Verschärfte Regulierung, problematische Negativzinsen und die Wirrungen der Weltpolitik sorgen für schlechte Stimmung auf dem Schweizer Finanzplatz, wie Aussagen an einer Konferenz zeigen. Das zwingt die Bankchefs zu unpopulären Massnahmen.
Die Saudi-Arabien-Reise mehrerer wichtiger Schweizer Banker im Oktober stiess mancherorts auf Unverständnis. Credit-Suisse-Chef Tidjane Thiam und Vontobel-Präsident Herbert Scheidt verkehrten dort mit einem Monarchen, dessen brutale Methoden ihn vor einem Jahr noch isoliert hatten.
Doch den Bankern bleibe keine andere Wahl, sagte Scheidt, Präsident der Schweizerischen Bankiervereinigung, an einer Konferenz am (gestrigen) Mittwoch in Rüschlikon bei Zürich. Die Schweiz und ihre Banken müssten sich global positionieren, um im Gerangel um Macht zwischen der EU, China und den USA nicht aufgerieben zu werden.

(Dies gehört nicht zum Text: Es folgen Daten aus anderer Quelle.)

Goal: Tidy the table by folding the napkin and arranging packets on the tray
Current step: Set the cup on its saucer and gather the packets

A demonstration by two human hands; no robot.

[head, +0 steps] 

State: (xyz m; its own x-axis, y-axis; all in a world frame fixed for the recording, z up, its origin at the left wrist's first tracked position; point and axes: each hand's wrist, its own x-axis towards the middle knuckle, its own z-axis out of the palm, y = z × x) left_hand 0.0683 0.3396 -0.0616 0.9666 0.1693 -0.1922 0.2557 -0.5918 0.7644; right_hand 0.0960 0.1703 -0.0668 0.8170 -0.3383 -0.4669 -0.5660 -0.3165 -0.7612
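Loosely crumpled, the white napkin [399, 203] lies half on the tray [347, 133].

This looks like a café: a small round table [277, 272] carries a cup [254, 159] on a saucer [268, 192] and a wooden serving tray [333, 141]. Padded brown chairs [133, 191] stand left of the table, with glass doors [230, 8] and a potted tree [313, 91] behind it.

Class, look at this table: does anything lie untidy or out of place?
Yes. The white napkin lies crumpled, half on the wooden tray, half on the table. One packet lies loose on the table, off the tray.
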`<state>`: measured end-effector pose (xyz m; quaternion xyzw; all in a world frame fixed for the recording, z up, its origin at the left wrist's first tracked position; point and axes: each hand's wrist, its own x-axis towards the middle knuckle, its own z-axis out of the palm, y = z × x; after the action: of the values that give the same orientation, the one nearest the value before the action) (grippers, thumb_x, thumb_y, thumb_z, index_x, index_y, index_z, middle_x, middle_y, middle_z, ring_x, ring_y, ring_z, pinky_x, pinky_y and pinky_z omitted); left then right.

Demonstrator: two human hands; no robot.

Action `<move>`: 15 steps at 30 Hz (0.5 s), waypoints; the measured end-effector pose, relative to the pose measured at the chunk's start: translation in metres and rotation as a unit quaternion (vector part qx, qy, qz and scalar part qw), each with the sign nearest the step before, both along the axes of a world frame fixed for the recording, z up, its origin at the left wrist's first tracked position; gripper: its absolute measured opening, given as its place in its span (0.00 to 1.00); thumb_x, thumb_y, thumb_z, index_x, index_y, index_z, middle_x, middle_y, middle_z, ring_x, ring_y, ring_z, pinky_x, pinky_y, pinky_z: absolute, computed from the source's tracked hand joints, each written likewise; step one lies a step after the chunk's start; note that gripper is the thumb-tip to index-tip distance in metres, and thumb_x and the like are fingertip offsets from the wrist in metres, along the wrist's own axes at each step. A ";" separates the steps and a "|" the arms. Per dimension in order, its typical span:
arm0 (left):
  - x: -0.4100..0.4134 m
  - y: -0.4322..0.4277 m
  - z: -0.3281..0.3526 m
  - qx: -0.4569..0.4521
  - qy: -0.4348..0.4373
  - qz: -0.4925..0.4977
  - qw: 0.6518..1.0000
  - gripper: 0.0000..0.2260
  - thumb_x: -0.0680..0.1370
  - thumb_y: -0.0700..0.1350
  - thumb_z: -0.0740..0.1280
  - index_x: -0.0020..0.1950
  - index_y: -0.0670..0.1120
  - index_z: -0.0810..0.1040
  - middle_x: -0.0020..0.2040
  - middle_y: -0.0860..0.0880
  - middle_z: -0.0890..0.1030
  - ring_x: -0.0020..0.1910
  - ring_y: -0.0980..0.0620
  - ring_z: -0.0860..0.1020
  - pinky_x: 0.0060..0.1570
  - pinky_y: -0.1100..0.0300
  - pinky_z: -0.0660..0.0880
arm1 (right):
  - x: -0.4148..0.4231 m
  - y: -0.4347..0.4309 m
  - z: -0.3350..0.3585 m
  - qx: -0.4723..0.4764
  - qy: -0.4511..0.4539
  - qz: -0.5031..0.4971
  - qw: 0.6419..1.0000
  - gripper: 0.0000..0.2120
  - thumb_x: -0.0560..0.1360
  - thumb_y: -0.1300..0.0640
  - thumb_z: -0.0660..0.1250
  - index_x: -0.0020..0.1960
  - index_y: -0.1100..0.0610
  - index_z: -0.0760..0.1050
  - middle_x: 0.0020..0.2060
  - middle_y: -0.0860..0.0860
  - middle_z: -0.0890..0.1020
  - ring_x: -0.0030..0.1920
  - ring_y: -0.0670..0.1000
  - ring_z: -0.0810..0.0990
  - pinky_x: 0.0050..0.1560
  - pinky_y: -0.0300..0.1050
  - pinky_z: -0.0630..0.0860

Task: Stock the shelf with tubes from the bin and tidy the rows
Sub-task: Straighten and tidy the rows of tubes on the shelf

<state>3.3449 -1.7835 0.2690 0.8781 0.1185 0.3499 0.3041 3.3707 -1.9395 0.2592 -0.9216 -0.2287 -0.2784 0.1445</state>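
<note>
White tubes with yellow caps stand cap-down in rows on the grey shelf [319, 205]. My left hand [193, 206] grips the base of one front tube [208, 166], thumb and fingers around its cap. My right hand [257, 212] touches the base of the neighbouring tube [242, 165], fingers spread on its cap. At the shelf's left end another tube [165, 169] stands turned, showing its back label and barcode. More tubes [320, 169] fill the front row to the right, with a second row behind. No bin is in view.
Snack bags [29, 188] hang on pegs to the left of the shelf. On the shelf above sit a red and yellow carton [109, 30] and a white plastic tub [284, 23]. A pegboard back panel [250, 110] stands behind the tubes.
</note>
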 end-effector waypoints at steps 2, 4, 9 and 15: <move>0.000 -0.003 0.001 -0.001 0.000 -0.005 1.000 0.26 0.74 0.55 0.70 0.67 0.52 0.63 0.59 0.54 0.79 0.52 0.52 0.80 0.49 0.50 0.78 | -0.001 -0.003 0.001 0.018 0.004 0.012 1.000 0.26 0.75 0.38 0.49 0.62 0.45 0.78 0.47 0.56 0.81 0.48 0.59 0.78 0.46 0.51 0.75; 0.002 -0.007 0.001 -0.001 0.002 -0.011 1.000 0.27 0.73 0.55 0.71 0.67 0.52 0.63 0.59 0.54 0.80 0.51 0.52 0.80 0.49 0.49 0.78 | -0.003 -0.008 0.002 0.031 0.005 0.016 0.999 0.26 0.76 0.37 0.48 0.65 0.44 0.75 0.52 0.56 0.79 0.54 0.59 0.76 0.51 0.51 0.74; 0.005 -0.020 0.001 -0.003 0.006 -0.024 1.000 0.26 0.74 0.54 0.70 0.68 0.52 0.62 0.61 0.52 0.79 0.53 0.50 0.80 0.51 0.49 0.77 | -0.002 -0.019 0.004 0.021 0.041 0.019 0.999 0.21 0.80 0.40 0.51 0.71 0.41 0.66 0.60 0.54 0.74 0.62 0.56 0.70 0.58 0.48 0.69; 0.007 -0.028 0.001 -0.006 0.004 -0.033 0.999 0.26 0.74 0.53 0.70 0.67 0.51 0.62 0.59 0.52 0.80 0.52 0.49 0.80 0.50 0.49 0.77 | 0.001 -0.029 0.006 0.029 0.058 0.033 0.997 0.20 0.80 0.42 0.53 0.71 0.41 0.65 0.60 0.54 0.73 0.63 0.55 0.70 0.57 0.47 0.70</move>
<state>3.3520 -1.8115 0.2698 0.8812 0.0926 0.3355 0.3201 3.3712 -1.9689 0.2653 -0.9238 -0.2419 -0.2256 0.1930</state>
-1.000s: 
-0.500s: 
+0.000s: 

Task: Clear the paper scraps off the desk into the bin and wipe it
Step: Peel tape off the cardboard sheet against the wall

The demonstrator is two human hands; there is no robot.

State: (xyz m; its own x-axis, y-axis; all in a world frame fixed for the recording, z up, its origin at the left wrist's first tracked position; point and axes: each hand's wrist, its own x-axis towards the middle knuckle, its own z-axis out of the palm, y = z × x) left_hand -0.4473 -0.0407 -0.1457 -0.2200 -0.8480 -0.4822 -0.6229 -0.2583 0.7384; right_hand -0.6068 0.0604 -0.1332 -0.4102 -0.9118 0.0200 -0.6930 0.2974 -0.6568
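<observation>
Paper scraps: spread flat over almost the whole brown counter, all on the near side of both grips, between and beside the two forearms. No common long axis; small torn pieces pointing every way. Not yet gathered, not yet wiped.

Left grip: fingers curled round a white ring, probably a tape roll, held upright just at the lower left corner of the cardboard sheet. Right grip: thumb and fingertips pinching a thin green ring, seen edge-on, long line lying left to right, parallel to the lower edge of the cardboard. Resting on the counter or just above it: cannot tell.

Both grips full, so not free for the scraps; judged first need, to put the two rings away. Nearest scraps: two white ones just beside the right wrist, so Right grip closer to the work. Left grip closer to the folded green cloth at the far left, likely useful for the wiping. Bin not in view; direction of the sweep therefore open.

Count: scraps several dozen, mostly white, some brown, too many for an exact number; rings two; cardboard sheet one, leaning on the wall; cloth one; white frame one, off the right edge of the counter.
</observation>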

Positive Seiten des Brexit
«Wir sind als Schweiz ein kleines Land», sagte Scheidt (Bild unten). «Die Fähigkeit, sich durchzumogeln nimmt ab.»
Vor diesem Hintergrund kann der Bankierpräsident sogar dem anstehenden Austritt Grossbritanniens aus der EU etwas Gutes abgewinnen. Indem ein weiterer – viel grösserer – Drittstaat mit der EU verhandelt, dessen Interessen sich häufig mit denen des Schweizer Finanzplatzes decken, kann dieser profitieren.
Je länger, desto schlimmer
Zu den Sorgen um die Geopolitik, auf welche die Schweiz und ihre Banken keinerlei Einfluss haben, kommen die tiefen Zinsen der Zentralbanken hinzu. Wie immer öfter zu hören ist, erodieren diese nicht nur den Gewinn der Banken, sondern auch den gesellschaftlichen Zusammenhalt.
«Seit zehn Jahren versuchen wir um jeden Preis, eine Rezession zu verhindern», sagte Swiss-Re-Präsident Walter Kielholz zur Politik der Zentralbanken. «Je länger wir warten, je länger wir auf Opioiden sind, desto schlimmer ist am Schluss die Korrektur.»
Monster geschaffen
Tatsächlich habe die Unsicherheit aufgrund der tiefen Zinsen bereits einen «Investoren-Streik» ausgelöst, sagte UBS-Präsident Axel Weber (Bild oben), der am Mittwoch mit Kielholz auf derselben Bühne sass. Unabhängig vom Höchststand der Aktienmärkte investierten Firmen und wohlhabende Privatpersonen weniger in langfristige Projekte, weil sie keine klaren Vorstellungen von der künftigen Entwicklung hätten.
«Was sie versucht haben, ist das Monster der Deflation zu töten», sagte der ehemalige Chef der Deutschen Bundesbank über die Zentralbanken. «Was sie geschaffen haben, ist ein anderes Monster, nämlich einen Investoren-Streik.»
Direkter Druck auf Kleine
Auch eine Gewichtsklasse unter Weber und Kielholz klagen die Banker über die anhaltenden Negativzinsen. Im Unterschied zu den globalen Unternehmen sind Regional- und Kantonalbanken dem Druck der Negativzinsen noch direkter ausgesetzt.
Bankchefs wie John Häfelfinger von der Basellandschaftlichen Kantonalbank und David Sarasin (Bild unten) von der Bank Linth generieren den grössten Teil der Erträge über Hypotheken. In diesem Volumen-Geschäft, sehen sich die Institute durch den Druck auf die Zinserträge zum Handeln gezwungen.
Schmerzhafte Innovation
Was für die Kunden gut ist, sorgt allerdings für Katerstimmung bei den Banken, die ihre Geschäftsmodelle überdenken müssen. Dass sie dies freiwillig wohl kaum getan hätten, zeigt das Fazit von Linth-Chef Sarasin: «Innovation kommt erst, wenn es schmerzt», sagte er.